Sunday I ran my second last long run of my training for Boston and it was an eye opener but in a positive way.
I had a 36km run planned and I also had the Comox Valley RV Half Marathon race the same weekend. Earlier in the week, I talked with both Warren and Sue about how I should run the distance. Should I run 10km before, race and then the last 5km? Or should I just run the full 15km before?
I went with running the 15km beforehand so on Saturday afternoon I mapped out a run that would have me finishing my distance at the start of the race. I ran along the Island Highway which I thought would give me beautiful views of the water and mountains but there were only glimpses here and there. I did have a few fellow runners honk their horns at me as they went by in their cars.
Warren dropped me off an hour and a half before the race, just past Fanny Bay. I arrived at the start line with seven minutes to spare which was my plan. I didn’t want to have a lot of downtime between my runs because on race day you don’t get breaks. On the drive, I put gels, chews and half of a Chocolate Peanut Butter Honey Stinger bar in a baggie, I had asked Warren to get my Frontrunners jersey ready with my bib number on it and bring me some of my nuun in my water bottle. He was near the start line waiting for me and had everything good to go. It was perfect. I quickly ate, changed, made a bathroom break and headed to the start line with one minute to spare. Phew!
I felt good and was ready to go. When asked by fellow runners, who I typically race with what my pace was going to be I told them I didn’t know what pace I would be going.
My original plan for the race was to try and run a bit faster than my goal marathon pace. I was successful for roughly the first 7-9km and I was running with my fellow racers.
Christie, a runner who I usually play cat and mouse with was running beside me from the 2km-9km mark. I knew I couldn’t speed up and try to lose her so told myself that I was just out for a Sunday run with Coach Sue. It worked and I kept my pace. As we ran along she kept checking her pace and I knew she was questioning my run and she didn’t know I had run before. I was running my run and I wanted to tell her she needed to do the same but we were both wearing headphones.
Around the 9km mark, she pulled away and I never caught her. The others who I had been running near started to pull away too. That was ok and I was averaging a little under 5-minute per km. That was roughly my long distance run pace and I was doing a long run so I went with it.
A mild struggle mentally and physically started with roughly 7km left (29km ran already). My legs were starting to feel tired and I started to question my thoughts about a faster pace than this for Boston. If I couldn’t do that for less than 36km how could I do that for 42.2km? I knew I wouldn’t be able to.
I think I was around the 3.1km mark when Pat, one of my fellow Frontrunners Athletic Club members came up beside me. I was happy to see him because I had spent the last 2km thinking that I was going to walk because there was no way that I could continue to run. My legs were burning and my mind was telling me to stop. I felt like I was shuffling along and I was worried that if I did stop to walk that my legs wouldn’t allow me to go again. I knew I had to keep going.

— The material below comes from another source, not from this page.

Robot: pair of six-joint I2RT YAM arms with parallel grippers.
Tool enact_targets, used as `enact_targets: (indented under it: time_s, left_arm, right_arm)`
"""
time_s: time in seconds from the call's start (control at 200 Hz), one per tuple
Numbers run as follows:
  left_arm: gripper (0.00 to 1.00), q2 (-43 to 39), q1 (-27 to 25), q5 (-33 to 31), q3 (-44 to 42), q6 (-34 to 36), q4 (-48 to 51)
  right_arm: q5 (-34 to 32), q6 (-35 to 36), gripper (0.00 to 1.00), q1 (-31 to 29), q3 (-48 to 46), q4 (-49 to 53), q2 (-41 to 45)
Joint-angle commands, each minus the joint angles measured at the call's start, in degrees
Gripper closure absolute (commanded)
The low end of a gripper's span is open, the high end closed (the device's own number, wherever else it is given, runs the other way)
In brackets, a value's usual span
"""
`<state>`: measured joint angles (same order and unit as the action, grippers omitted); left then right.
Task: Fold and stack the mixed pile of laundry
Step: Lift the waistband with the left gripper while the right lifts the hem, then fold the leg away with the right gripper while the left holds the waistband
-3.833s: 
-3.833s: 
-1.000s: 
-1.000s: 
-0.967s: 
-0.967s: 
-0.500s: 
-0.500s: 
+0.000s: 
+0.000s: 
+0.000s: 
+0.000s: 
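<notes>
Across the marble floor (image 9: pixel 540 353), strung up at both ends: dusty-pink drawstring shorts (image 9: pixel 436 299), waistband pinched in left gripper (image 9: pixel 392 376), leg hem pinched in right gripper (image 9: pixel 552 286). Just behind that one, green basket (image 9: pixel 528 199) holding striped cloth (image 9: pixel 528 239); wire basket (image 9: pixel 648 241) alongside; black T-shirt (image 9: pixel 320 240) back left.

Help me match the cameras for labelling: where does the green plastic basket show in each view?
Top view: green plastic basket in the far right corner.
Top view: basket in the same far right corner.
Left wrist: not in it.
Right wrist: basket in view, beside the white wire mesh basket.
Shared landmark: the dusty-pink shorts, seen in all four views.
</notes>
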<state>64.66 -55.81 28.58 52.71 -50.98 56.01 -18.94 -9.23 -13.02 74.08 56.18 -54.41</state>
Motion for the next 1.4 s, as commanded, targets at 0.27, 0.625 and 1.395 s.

Pat encouraged me along. He told me I was doing a good job and I explained how I was tired and just wanted to be done. He moved in front of me and said: “Draft me for a bit.” It was kind of him but I told him “No. I can’t keep up Pat. It’s OK. Keep going and don’t let me hold you back.” He then ran next to me. I had a lump in my throat and he reassured me that we were going the same pace and we would run together. We continued side by side until I saw the one mile left marker. I told Pat he had to go and not to wait for me. He slowly started to pull away and I was happy for that. I would never want to have someone else’s race suffer due to me. He continued on and I saw him finish. I was happy for him.
As I reached the last 500 meters I was just working on putting one foot in front of the other. I then heard some people cheering for others behind me and telling them to go faster. I had to get out of my head and try the same. I pushed and tried to run faster…no idea if I actually did. I crossed the finish and there was Pat with his family and the lump in my throat was much bigger. My legs were burning worse and walking felt terrible. I made my way to a pole so I could stop and hold myself up. Warren came to me but kept his distance because typically I need a few minutes after I finish my races to catch my breath. I waved for him to come closer to me because I just needed him to hug me. I was crying and just happy to be done.
So, what did I learn? I am going to run Boston at a pace that feels comfortable to me and not worry, about trying to achieve a personal best (PB). I don’t want to run the Boston Marathon and feel like I did for the last 8km of my run. That would leave a bad memory of Boston for me and I want to cherish the moments I have there. I will run another marathon and can achieve a PB another day in another city.
Overall I finished the race in 1:43:34 and placed 8th in my age group. How that happened I am not sure but I will take it.
A huge thank you to Warren for supporting me before, during and after my run. I am very lucky and happy to have such a great husband who supports my running. On another note he rocked his race and had a PB of 1:15 and placed fourth in his age group. I am so proud.
Thank you as well to many other runners who were there for me before, during and after my run. You all helped me get through to the end and I am happy to be part of such a great running community.
I am happy with my run even though it hurt. I feel good overall and happy that this happened instead of having learned this in Boston.
Have you had clarity on a run?
Have you pushed through walking to make it to the end?
Would you have done part of your run before or after the run?